Before you enter the trading platform and open a trade you first need to analyse the market using fundamental or technical analysis (or a combination of the two). Once you have performed market analysis and feel confident to open a trade, you should then place your stop loss and take profit orders in order to protect your forex trading account once the order is live.
Why use Stop Loss & Take Profit Orders when trading?Stop loss and take profit orders are used because the forex market is an incredibly volatile place where prices rise and fall sporadically and often unexpectedly. A stop loss order closes the trade once the price drops to a certain level while a take profit order closes the order once the price rises beyond the point that you predetermined.

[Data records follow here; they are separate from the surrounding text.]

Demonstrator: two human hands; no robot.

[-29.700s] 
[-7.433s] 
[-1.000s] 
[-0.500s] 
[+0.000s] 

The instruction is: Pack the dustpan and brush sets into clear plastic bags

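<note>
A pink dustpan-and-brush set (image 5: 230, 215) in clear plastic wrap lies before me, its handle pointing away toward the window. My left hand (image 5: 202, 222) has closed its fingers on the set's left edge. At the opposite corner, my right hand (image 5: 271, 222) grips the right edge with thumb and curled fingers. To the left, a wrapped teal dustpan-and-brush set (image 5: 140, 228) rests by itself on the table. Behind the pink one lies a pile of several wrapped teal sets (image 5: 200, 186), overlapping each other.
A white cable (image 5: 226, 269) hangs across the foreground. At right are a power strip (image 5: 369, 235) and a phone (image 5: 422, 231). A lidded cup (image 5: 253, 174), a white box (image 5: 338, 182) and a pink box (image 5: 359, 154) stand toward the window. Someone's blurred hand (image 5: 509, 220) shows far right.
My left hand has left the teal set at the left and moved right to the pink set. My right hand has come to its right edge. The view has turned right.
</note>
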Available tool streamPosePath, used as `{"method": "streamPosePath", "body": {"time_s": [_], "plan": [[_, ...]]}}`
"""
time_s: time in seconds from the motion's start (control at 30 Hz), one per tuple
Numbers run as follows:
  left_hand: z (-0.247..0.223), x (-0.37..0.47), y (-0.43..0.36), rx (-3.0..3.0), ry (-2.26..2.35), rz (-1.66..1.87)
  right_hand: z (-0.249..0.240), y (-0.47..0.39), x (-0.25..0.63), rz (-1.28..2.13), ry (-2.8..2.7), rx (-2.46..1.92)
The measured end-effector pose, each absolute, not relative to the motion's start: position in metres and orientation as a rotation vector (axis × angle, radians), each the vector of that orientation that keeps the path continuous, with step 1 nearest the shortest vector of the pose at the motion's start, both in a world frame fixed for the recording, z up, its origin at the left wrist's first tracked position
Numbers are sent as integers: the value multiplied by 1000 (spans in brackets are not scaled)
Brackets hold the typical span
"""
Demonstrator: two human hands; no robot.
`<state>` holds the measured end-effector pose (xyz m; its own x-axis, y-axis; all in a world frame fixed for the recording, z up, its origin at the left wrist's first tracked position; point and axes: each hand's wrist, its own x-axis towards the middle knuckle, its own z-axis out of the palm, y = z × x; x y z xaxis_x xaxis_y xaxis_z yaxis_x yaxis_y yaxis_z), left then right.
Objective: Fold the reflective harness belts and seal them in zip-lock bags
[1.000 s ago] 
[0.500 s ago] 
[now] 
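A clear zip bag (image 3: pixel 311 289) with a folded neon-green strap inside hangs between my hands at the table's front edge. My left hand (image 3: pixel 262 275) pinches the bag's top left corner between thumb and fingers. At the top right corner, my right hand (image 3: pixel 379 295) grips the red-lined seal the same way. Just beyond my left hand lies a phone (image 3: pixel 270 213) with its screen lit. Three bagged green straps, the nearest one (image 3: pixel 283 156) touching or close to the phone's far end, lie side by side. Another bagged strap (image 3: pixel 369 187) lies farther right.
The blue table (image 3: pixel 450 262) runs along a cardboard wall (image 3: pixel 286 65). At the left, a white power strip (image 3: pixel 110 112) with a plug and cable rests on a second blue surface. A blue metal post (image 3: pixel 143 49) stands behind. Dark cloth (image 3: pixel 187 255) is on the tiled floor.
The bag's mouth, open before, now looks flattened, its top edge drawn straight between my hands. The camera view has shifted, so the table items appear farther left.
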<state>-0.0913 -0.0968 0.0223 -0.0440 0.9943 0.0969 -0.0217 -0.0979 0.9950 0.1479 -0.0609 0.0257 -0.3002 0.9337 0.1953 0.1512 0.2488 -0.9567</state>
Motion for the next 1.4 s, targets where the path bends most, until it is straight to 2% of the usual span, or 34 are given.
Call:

Stop loss and take profit orders therefore form a protective barrier around your trading account, preventing it from being completely wiped out in the event of unstable price movements.
Closing that Winning or Losing TradeHaving huge profits on an open position is a good feeling for any trader and can ignite a sense of confidence in them that they didn’t possess before. During this time it is not unusual to let your emotions get the better of you. This can quickly prevent you from letting go of a trade, whether because you are scared, hopeful or because you are greedy.
Decisions made during forex trading should never be based on emotion. They should be based on objective market analysis and current market conditions.
For example, if the current market is strongly trending then it usually makes sense to keep your position open until you see a clear signal to exit. By setting a trailing stop or stop loss order, this ensures that your trade is closed at a reasonable level before the trend experiences a reversal.
You should also look out for opposing price action. If you see a large bearish pin during a rising market, this is usually a signal to close your trade and take your profits. Likewise, if you have already made notable profits and see support and resistance levels, this is another clear indicator that the time is right to take your profits.
On the other hand, if the market is pointing in the right direction and you see signals that reaffirm a trend, then you may wish to consider staying in the market a while longer.
Whatever decisions you take with regards to closing a winning or losing trade, it’s critical that you have a reliable risk management strategy in place that will protect your account from any market activity. Learning how to correctly read the market – instead of trading based on your emotions, is a guaranteed way to enhance your trades and generate stronger profits.